● **Work task**:
In the data below, find the line that contains "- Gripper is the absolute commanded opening" and the line that contains "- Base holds". Copy both, plus every line between them, exactly.

● **Supplied data**:
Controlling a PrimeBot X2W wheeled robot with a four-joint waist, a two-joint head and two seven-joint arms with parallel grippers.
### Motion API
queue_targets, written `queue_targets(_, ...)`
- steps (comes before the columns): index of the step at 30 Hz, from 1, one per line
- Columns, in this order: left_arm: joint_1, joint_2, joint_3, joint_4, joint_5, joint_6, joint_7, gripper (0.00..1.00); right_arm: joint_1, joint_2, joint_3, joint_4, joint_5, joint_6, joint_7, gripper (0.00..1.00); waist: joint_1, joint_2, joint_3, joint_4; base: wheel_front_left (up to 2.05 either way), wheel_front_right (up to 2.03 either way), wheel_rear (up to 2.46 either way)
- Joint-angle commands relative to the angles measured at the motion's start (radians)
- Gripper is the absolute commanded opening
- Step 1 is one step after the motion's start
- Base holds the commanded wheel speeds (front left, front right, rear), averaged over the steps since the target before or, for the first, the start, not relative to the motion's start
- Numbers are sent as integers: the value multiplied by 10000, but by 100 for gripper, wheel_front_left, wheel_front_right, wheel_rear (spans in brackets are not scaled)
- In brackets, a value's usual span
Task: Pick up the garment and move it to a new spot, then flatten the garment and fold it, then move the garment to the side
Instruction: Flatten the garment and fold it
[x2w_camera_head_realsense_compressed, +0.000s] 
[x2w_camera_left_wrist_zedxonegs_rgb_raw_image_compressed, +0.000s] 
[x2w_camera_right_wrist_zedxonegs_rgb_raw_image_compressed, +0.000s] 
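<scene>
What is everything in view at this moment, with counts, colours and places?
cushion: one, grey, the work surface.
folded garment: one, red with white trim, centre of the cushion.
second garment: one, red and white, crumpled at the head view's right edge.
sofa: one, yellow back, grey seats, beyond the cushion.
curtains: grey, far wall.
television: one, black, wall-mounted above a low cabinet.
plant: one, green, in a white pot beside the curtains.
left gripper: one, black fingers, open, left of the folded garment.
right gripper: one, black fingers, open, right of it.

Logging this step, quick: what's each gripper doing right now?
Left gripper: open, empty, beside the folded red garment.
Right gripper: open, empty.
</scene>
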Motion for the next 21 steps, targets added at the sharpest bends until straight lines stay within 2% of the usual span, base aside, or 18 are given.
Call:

● **Exercise output**:
- Gripper is the absolute commanded opening
- Step 1 is one step after the motion's start
- Base holds the commanded wheel speeds (front left, front right, rear), averaged over the steps since the target before or, for the first, the start, not relative to the motion's start

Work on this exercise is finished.